My Stomach in a Great Burst of Generosity
August 30
My stomach, in a great burst of generosity, gave up its morning exercise and I woke up feeling wonderful. Not ill, not pregnant. And what a day! The end of summer and the whole world singing, the river burbling down below the house, a nice warm breeze trickling down the back of my neck, and a simply gorgeous breakfast of hot cakes on the terrace overlooking the river. And much gay laughter with our week-end guests. They are old friends and among the very, very few left who know nothing of my spilled secret. (They live in Washington, D. c., and, with all the secrets there, why should they worry about mine?)
Some other dear friends-more than dear friends since they chartered a forty-foot yacht for the season-called us right after breakfast and invited us for a cruise. They don’t know about the little mother to be, either; they’ve been living at sea. I wore my most fetching shorts, and I’m sure no one suspected as I held my breath and my stomach in and stood poised at the prow, the wind blowing back my hair just like in the movies. Guest AI, who considers himself quite a sailor, and Captain Bill, and Pat, who early perfected a neat system of doing darn little while appearing to do much, got us out.
Once free from the marker buoys in the harbor channel, AI, the old salt, with a nonchalant “I’ll take over, Skipper,” headed our good ship across the Sound. With a fine wind we were running smoothly, I and my stomach at peace with the world.
Suddenly there was a terrifying scraping and crunching underneath us and we lurched drunkenly to port.
“We’ve hit something!” I said, clearing up the case neatly.
The ship had stopped dead, still lurched, and the boys got the sails down. AI, very red and silent, climbed out into Long Island Sound. We were miles from shore but there was AI, walking about in an ocean that only came up to his waist. Man overboard! It seems we had run aground on a pile of rocks. They were marked plainly enough on the chart but Al is more accustomed to road maps and the State Highway Department hadn’t got around to putting up a “Dangerous Grade” sign.
Our crew tried a “sea anchor” (correct me if I’m wrong) but that didn’t do any good. They would have tried the motor and backed up, if the reverse gear had been working that weekend. The tide was falling fast, and the more it fell the more the ship lurched, and the less I liked the idea of Jake and me swimming back home to dear old Connecticut.

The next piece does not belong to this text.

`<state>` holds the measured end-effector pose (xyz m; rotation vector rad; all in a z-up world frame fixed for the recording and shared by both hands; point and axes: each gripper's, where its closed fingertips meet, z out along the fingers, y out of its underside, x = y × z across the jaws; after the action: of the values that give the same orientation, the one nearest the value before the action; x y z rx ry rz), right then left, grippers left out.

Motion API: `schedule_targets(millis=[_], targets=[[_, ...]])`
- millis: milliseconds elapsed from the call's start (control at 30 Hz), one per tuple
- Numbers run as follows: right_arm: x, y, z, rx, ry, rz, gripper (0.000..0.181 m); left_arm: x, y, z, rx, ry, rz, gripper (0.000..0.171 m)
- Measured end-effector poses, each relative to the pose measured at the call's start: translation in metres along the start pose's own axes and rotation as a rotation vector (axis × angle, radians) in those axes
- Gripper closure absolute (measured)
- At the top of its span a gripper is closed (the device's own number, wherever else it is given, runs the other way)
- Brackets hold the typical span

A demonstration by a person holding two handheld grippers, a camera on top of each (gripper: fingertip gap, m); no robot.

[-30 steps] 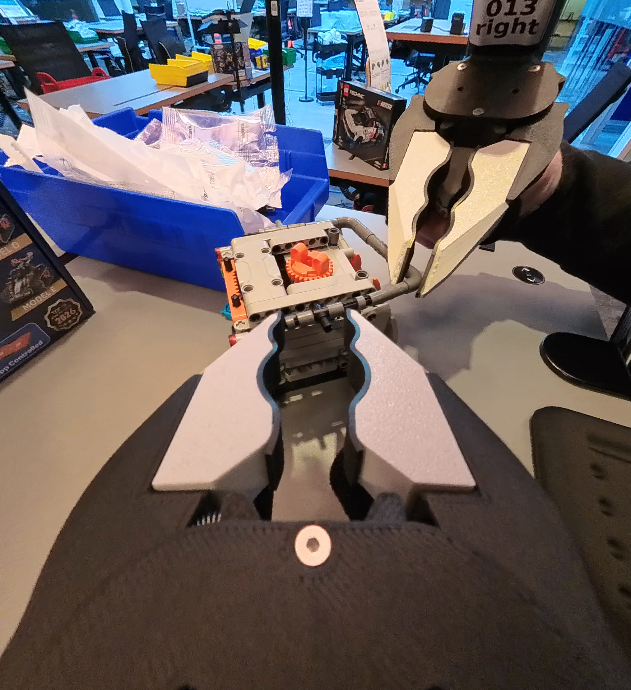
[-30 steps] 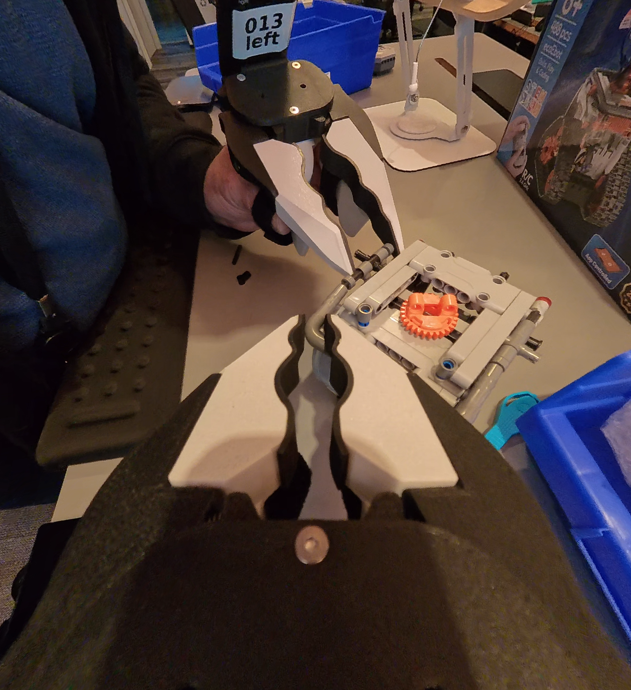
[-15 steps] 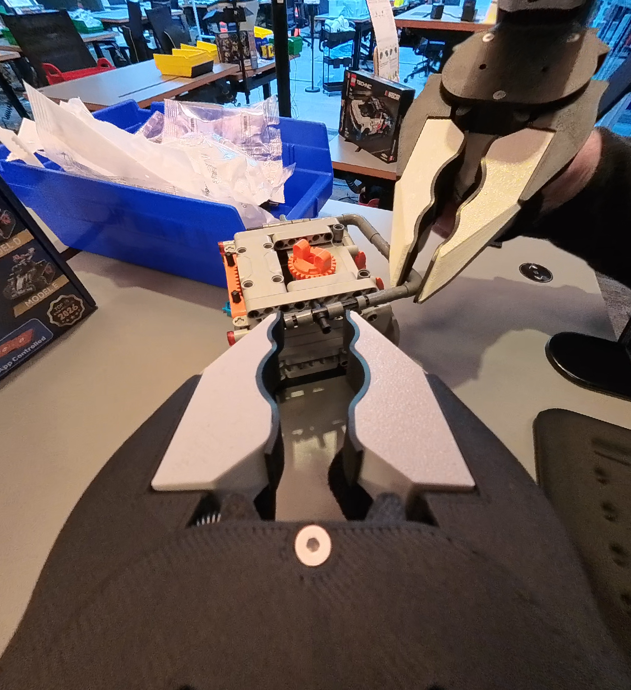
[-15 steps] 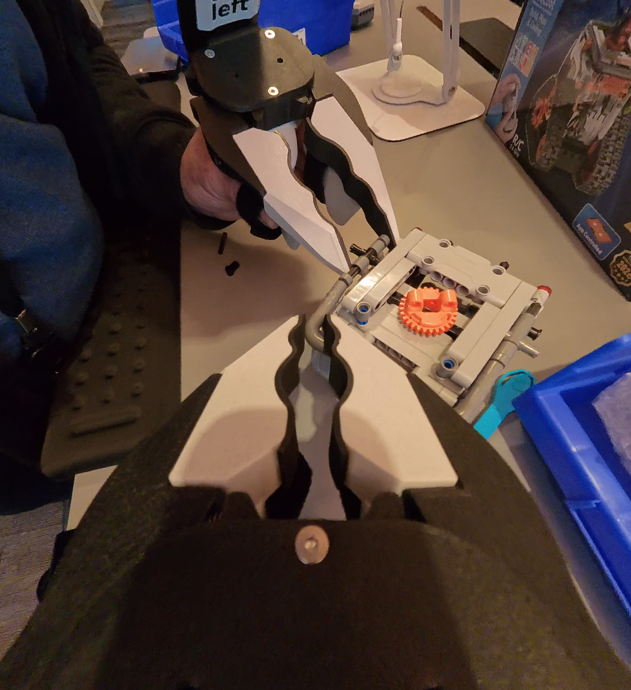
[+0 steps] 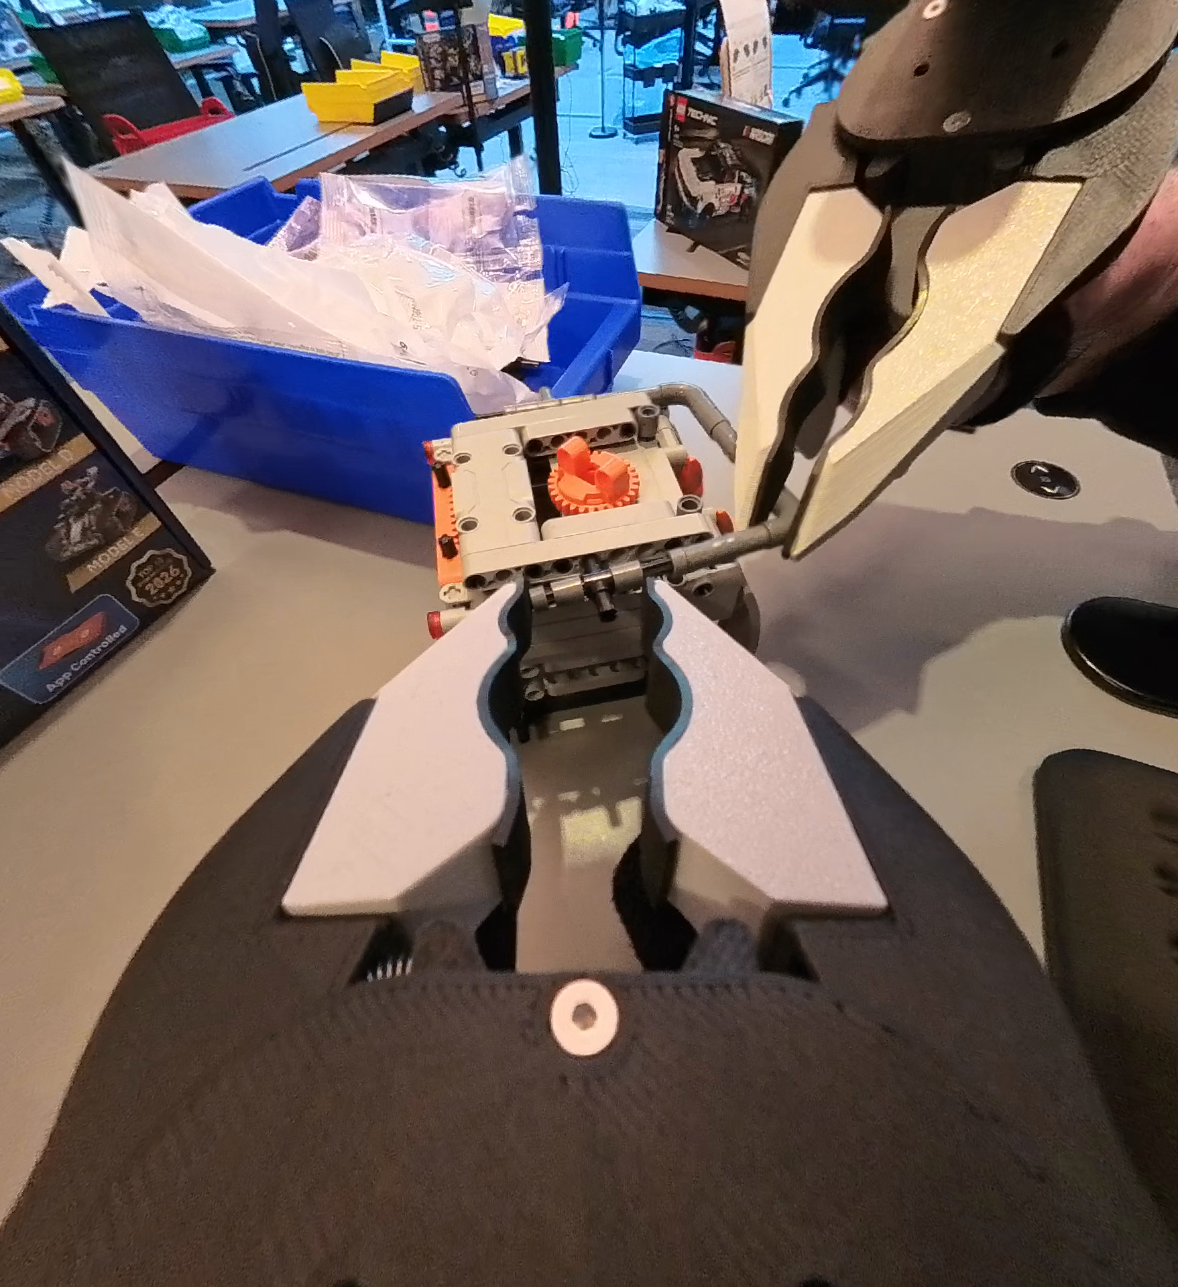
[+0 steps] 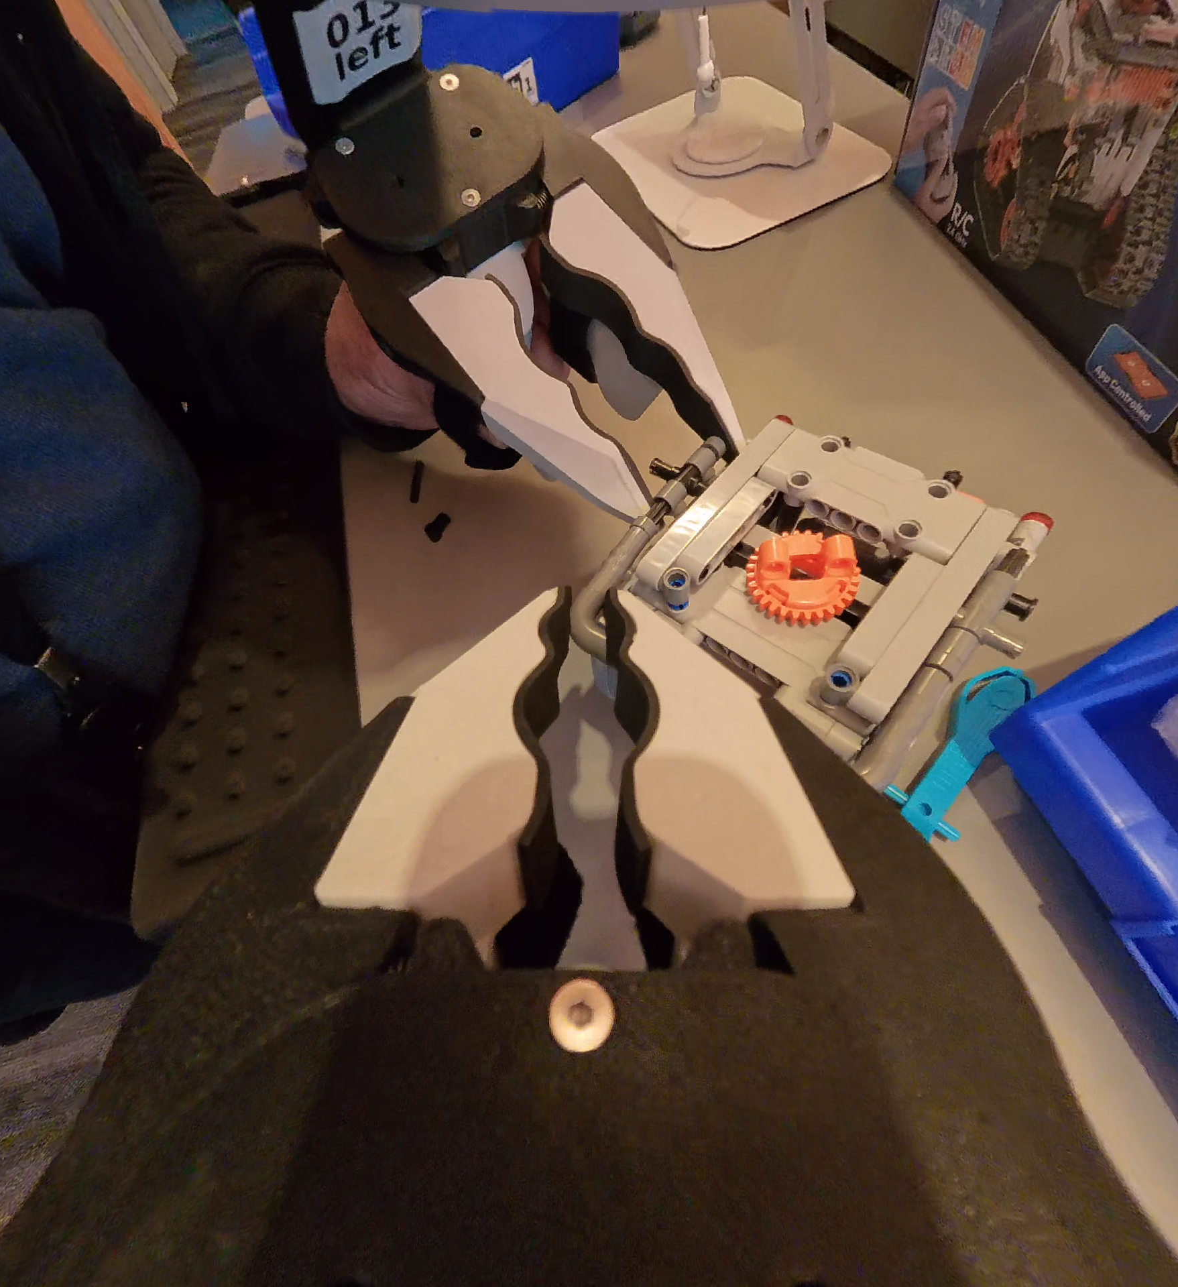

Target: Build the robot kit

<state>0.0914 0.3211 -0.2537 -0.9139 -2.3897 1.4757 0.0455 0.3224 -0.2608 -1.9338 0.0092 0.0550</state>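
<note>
A grey brick model (image 5: 502,501) with an orange gear (image 5: 589,480) on top stands on the grey table. My left gripper (image 5: 582,592) is closed on the model's near edge, its fingers on either side of a dark grey bar with a black pin. It also shows in the right wrist view (image 6: 687,480), tips at that bar. My right gripper (image 6: 589,599) is shut on the corner of a bent grey tube (image 6: 589,620) at the model's (image 6: 871,487) corner. It comes in from the upper right in the left wrist view (image 5: 774,536).
A blue bin (image 5: 293,418) of plastic bags stands just behind the model. A dark printed box (image 5: 49,522) stands at the left. A teal piece (image 6: 955,752) lies between model and bin. Two small black pins (image 6: 432,522) lie on the table. A black armrest (image 5: 1129,905) is at the right. Some 5 cm of space lies between my two pairs of fingers.
Both grippers keep their hold. The right gripper has swung higher and nearer in the left wrist view, and the model has turned slightly with it.
</note>
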Motion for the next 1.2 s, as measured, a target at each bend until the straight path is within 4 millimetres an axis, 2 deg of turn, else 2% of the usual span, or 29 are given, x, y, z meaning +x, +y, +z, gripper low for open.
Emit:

The day got later, and the crew got hungrier and hungrier. So did the passengers, including Jake.
“Oh, well,” said AI, making the best of it, “the tide will turn about six and if we don’t capsize by then, it’ll float us off.”
Came four o’clock and that familiar emptiness, that well-known galloping stomach feeling,’ but there was nothing to drown the horrid sounds. Water, water everywhere, but not a shower in sight! Glamorous shorts and all, over I went and swam out into the chilly distance. Then, far, far away, treading water like mad, I preserved my secret.
Came six o’clock, and everything got black and I was sprawled out like a starfish with tons of sea water cascading over my head. A real “faint” at last …. Oh, well, who cares about a secret, anyway?
At II P.M. the tide had risen sufficiently to float us. With Captain Bill at the helm we made for shore, all of us hanging over the prow searching with flashlights for the channel buoys. The boat and I were slightly the worse for wear, but the hamburgers at the diner were manna from heaven.